The other offices to be opened:

• Rapid City, South Dakota (Aug. 4)

• Billings, Montana (Aug. 6)

• Nashville, Tennessee (Aug. 12)

• Albuquerque, New Mexico (Aug. 18)

• Phoenix, Arizona (Aug. 20)

• Anchorage, Alaska (Aug. 27)

Feeling left out

While the room at Monday’s office dedication was filled with Native dignitaries and law enforcement officials, there was at least one person unhappy with not being invited.

Mary Kunesh-Podein, the author and chairperson of Minnesota’s Missing and Murdered Indigenous Women Task Force, has been a DFL House representative for New Brighton and is currently running a campaign for the State Senate.

“@IvankaTrump is coming to MN open the first Missing and Murdered Native American Cold Case Office! WOW!,” Kunesh-Podein wrote on Facebook.
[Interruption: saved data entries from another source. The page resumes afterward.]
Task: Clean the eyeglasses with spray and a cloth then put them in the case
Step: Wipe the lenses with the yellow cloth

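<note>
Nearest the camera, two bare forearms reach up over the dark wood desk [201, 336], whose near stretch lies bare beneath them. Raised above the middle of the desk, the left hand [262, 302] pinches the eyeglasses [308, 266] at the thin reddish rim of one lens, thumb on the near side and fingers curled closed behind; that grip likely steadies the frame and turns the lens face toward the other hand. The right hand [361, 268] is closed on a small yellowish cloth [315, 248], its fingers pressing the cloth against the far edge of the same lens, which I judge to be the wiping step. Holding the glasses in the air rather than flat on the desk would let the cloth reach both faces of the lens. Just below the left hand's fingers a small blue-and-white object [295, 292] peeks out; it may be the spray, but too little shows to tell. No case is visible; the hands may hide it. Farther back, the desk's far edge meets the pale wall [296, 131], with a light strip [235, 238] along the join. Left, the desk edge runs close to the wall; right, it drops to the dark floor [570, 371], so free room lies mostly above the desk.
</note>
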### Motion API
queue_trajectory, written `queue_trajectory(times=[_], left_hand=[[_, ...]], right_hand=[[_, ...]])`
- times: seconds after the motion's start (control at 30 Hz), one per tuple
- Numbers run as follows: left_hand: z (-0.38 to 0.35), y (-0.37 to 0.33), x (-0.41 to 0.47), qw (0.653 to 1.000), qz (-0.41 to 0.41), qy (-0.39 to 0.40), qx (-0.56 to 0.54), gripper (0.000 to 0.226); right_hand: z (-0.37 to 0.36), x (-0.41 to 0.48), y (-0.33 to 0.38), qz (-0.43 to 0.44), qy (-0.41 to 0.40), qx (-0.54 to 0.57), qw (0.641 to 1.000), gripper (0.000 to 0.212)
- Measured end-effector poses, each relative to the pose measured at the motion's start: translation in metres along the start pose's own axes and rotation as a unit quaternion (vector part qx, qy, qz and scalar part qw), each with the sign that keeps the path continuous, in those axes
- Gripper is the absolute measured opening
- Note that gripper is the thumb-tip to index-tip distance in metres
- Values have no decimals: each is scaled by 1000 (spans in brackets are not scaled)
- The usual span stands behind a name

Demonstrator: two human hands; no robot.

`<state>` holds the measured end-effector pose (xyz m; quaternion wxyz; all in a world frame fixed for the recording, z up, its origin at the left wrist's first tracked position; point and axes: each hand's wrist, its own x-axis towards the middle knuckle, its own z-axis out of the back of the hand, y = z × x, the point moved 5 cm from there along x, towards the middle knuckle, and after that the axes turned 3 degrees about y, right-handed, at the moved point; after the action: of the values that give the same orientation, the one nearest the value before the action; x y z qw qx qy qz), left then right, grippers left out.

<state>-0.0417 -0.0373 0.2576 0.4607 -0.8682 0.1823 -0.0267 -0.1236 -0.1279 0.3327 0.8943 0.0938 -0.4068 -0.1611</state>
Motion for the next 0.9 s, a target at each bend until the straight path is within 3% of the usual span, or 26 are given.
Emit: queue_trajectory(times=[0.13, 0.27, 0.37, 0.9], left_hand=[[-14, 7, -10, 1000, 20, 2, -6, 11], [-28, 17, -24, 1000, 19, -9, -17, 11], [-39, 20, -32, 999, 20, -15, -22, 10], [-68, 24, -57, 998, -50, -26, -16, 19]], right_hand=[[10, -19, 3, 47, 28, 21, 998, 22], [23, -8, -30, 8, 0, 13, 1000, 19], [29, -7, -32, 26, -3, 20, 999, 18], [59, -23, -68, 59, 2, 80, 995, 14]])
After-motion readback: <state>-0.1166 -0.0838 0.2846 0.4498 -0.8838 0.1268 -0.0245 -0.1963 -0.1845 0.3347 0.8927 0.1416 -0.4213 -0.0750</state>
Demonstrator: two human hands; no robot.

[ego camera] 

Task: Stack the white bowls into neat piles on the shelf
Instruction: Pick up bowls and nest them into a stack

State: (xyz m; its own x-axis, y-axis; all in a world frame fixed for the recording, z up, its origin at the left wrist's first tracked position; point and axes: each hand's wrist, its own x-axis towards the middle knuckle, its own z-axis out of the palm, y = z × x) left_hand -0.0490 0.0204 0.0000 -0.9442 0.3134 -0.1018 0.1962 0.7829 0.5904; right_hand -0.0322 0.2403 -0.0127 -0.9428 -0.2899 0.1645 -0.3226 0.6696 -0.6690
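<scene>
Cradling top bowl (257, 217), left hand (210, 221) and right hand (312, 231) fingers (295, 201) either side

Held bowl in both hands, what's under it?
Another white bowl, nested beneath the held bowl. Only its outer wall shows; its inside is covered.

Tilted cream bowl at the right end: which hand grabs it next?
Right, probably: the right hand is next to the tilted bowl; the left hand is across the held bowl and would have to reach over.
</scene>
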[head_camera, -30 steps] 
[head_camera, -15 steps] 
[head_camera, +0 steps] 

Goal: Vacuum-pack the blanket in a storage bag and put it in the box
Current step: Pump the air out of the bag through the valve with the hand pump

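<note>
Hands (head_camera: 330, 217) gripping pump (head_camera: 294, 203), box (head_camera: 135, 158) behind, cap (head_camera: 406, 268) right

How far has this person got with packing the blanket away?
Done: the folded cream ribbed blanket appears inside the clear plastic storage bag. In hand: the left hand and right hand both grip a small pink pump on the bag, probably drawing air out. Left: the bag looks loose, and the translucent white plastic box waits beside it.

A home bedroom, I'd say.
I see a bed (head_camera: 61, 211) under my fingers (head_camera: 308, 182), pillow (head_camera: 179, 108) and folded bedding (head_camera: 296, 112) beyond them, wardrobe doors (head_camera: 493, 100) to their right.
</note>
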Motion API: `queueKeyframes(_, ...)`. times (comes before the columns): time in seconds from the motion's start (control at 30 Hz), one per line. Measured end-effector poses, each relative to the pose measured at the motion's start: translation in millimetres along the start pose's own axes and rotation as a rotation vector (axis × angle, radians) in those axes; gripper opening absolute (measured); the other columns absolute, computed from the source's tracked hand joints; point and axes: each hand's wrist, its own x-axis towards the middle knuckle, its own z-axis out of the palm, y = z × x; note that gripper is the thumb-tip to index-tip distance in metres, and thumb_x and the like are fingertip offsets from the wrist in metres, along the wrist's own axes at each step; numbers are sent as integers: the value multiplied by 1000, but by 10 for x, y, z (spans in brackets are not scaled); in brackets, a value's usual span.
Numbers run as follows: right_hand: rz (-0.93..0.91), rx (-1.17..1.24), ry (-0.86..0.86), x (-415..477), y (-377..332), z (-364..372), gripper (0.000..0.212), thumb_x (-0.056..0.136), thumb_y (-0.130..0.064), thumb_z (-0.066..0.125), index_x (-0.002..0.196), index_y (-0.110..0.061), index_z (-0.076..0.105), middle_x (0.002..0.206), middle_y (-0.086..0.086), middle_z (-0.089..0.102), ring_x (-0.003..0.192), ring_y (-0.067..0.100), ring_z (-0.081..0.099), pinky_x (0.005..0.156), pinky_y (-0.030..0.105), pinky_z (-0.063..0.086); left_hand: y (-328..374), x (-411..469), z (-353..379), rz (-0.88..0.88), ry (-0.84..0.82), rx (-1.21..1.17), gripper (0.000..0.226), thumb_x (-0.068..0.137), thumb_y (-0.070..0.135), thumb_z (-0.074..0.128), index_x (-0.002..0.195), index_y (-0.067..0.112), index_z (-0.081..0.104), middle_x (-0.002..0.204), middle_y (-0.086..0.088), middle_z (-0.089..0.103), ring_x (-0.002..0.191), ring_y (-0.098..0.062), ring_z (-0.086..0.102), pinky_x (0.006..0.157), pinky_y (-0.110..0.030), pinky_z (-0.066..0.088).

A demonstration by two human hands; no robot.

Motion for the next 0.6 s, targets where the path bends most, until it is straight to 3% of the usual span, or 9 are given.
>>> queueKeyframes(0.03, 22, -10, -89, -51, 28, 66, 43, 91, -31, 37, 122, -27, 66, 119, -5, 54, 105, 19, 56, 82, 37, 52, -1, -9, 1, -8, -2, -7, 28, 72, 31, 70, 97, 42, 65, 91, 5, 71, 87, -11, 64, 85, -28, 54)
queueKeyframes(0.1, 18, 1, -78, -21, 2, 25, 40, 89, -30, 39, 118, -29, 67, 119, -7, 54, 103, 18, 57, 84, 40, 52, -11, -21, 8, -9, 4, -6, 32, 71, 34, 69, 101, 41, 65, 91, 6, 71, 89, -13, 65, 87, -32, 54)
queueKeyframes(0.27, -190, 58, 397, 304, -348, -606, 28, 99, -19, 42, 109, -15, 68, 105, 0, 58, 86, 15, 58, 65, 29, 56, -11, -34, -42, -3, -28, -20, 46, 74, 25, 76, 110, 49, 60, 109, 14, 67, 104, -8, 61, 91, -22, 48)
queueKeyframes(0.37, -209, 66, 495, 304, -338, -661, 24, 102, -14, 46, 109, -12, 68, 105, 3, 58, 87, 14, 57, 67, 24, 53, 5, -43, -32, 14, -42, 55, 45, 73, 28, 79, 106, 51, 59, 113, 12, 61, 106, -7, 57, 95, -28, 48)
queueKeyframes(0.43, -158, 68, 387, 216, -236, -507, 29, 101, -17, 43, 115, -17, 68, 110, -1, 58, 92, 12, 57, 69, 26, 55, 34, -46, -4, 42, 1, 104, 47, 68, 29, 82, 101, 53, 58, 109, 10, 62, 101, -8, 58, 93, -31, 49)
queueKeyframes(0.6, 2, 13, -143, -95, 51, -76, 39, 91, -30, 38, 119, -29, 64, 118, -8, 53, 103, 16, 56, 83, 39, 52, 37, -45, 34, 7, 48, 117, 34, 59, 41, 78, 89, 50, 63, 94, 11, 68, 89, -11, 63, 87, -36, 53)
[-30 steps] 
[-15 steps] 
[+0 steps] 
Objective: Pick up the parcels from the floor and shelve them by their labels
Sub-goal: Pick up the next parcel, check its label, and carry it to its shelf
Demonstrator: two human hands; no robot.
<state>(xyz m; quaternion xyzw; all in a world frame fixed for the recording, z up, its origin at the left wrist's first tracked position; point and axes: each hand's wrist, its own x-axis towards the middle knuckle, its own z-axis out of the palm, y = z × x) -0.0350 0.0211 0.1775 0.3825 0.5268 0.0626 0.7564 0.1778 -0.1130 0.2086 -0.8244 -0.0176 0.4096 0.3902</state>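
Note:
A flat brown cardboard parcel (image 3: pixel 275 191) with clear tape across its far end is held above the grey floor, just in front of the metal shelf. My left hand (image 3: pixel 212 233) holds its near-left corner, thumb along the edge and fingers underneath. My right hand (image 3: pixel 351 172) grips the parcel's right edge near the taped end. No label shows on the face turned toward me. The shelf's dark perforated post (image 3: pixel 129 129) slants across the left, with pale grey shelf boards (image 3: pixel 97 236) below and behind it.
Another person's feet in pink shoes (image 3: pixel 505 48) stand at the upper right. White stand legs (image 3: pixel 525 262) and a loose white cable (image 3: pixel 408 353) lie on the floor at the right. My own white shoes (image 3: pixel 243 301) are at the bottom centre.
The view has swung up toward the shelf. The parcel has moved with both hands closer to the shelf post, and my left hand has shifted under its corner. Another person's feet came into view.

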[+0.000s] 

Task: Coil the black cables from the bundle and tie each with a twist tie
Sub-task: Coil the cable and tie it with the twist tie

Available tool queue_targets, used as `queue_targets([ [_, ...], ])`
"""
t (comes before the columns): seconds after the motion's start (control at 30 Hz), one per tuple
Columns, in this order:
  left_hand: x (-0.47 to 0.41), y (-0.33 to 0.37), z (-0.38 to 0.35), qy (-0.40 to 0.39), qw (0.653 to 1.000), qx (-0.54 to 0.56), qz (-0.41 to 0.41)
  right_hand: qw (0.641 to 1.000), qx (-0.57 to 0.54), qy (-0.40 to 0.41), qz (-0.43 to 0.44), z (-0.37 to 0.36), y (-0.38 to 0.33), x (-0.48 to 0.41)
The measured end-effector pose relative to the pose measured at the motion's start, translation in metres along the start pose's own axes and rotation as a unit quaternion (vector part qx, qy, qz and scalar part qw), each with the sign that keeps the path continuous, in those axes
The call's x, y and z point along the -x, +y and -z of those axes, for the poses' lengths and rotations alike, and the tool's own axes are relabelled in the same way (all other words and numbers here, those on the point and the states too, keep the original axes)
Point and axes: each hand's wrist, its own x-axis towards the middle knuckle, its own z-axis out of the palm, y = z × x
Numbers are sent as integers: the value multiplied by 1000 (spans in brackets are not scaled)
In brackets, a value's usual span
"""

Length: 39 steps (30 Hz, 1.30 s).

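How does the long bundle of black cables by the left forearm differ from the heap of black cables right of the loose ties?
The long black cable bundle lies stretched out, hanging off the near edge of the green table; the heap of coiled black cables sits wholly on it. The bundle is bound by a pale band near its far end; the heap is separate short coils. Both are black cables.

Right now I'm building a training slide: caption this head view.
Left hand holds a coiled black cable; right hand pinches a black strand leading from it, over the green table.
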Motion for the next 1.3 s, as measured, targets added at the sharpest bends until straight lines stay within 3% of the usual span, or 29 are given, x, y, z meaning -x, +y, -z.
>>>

“Only ... no one told me – the author & chair of MN’s MMIWG Task Force or our Task Force members. No one told our legislative leaders who have work (sic) so hard these past 4 years to listen, learn, educate, and acknowledge this tragic history of our indigenous peoples? No one told the women and communities who re-lived the historical horrors of being trafficked, raped, beaten, killed with little or no recourse. Once again the voices of the American Indian women are not being acknowledged!”

Kunesh-Podein went on to criticize the administration and the lack of planning she said went into this office dedication.

“Will there be an authentic voice from the women who tearfully told their story?,” she asked on Facebook.

“Will there be someone to tell of the hard work that went into the MMIW Task Force that has had such bipartisan support #mnleg? No one knows. No one knows because no one knew that this super secret Cold Case Department was so quickly put into place just 1 week prior to this visit ... hmmm. Once again, the ‘Big White Chief in the East’ is running a dog & pony show.”

Darrell Seki, chairman of the Red Lake Nation Tribal Council, said he canceled his attendance at the dedication because of a coronavirus surge on his reservation. “I didn’t know this was going on until late last week,” he said regarding the nature of the event.

Seki said that when he was first notified, he had originally agreed to meet the secretary of the interior, but didn’t know about the office opening or Trump’s visit.

“I just found out it’s a campaign trip,” he said the morning of the office opening. “I didn’t know that was going on. I don’t want to be involved with something like that.”

He reiterated, however, that it was the surge in coronavirus cases on his reservation that caused him not to attend, and that he ultimately wouldn’t have been able to attend whatever form the event took.

Dozens of protesters carried signs and waited outside the facility during Trump’s visit to Bloomington. The protest was peaceful.